Children of mothers with diabetes have increased rates of early onset cardiovascular disease (CVD) from childhood up to the age of 40 and the increased rates are more pronounced among children of mothers with a history of CVD or diabetic complications.

The study published in the BMJ evaluated associations between diabetes diagnosed before or during pregnancy and early onset CVD in children during their first four decades of life. It is based on national registry data for over 2.4 million children born without congenital heart disease in Denmark from 1977 to 2016.

Diabetes was categorised as pregestational (before pregnancy) or gestational (during pregnancy) and women with diabetic complications were identified. Other potentially influential factors, such as mother’s age, education, lifestyle and medical history were also taken into account.

Prevention of diabetes in women of childbearing age

During up to 40 years of follow-up, children of mothers with diabetes had a 29% increased overall rate of early onset CVD compared with children of mothers who did not have diabetes (cumulative risks: 17.8% vs 13.1% ). The researchers also found higher rates for specific types of CVD in children of mothers with diabetes, particularly heart failure (45%), hypertensive disease (78%), deep vein thrombosis (82%), and pulmonary embolism (91%).

Increased rates were seen in each age group in childhood (before 20 years of age) and early adulthood (from 20 to 40 years of age), regardless of the type of diabetes they were exposed to (pregestational or gestational) and rates were similar for both type 1 and type 2 diabetes.

Children of mothers with diabetic complications or with diabetes and a history of CVD had the highest rates of early onset CVD than children of mothers with diabetes only.

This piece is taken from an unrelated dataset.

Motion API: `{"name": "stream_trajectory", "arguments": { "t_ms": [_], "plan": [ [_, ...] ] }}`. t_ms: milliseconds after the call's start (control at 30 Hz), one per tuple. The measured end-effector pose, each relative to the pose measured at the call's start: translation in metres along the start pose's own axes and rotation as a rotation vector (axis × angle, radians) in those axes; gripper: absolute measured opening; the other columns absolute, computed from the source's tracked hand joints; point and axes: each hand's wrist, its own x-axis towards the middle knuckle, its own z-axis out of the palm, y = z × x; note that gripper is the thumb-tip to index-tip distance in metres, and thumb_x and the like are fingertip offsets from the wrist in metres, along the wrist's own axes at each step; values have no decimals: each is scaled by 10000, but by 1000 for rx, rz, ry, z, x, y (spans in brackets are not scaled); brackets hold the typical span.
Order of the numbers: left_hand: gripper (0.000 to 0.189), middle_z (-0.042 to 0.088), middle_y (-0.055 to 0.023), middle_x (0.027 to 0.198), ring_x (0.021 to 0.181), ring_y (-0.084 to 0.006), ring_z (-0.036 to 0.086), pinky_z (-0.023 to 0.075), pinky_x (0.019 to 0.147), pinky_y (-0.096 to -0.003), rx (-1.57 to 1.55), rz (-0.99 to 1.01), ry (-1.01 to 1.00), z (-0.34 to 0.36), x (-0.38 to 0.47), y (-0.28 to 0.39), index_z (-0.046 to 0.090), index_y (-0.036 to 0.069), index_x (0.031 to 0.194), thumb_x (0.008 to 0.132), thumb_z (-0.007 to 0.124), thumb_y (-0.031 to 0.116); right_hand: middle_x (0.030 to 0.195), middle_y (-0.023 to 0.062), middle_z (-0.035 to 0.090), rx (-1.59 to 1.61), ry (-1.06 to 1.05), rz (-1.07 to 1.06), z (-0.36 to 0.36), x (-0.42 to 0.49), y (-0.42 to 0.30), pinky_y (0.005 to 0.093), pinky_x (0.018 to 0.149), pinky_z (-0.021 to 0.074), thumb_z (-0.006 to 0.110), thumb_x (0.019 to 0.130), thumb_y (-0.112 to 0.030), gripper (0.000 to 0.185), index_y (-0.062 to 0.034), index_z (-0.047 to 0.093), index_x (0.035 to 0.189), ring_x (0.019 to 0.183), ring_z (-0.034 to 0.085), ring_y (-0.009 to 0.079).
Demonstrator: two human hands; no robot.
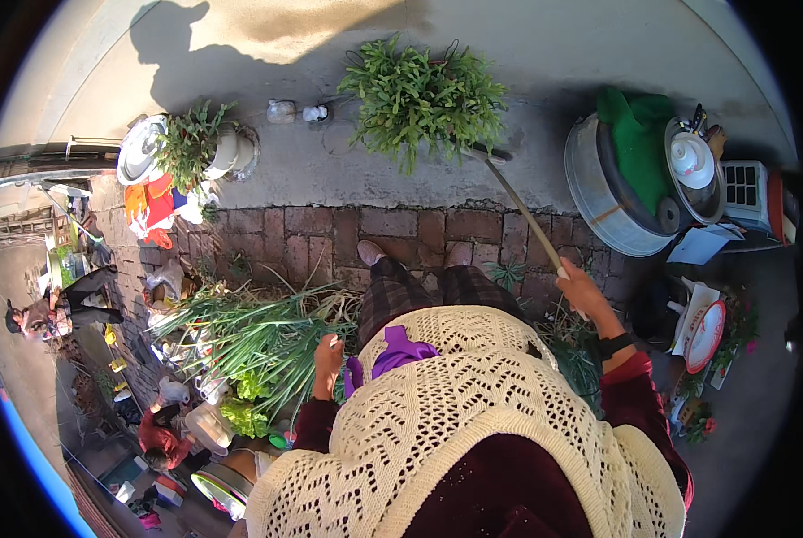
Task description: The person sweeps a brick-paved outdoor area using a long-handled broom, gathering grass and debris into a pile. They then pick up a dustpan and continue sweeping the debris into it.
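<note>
In the head view my right hand (pixel 579 292) grips the end of a long wooden handle (pixel 526 212). The handle slants away to a dark, flat tool head (pixel 492 153) on the concrete, partly hidden under a bushy green potted plant (pixel 428 101). I cannot tell what kind of tool head it is. My left hand (pixel 328 360) is raised beside my body with its fingers curled; a small pale spot shows at the fingertips, and I cannot tell whether it holds anything. Long green leaves (pixel 267 329), like those of scallions, lie or grow just beyond it.
Brick paving (pixel 294 228) borders the concrete strip. On the right stands a large metal tub (pixel 589 188) with a green cloth (pixel 636 148). A second potted plant (pixel 189 144) and an orange bag (pixel 147 205) are at the left. Two people (pixel 58 306), (pixel 162 437) are farther left.
</note>
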Motion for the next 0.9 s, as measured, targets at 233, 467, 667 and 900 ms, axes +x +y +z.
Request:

This is an observational study, so can’t establish cause and, despite adjusting for a wide range of variables, the authors cannot rule out the possibility that some of the results may have been due to unmeasured factors. However, strengths include the large sample size, long follow-up of up to 40 years, and findings that remained similar after further analyses, suggesting that they are robust.

The findings “highlight the importance of effective strategies for screening and preventing diabetes in women of childbearing age,” said the researchers. They call for future research to examine the degree of blood sugar (glycaemic) control during pregnancy that would minimise the risk of CVD in offspring throughout their life.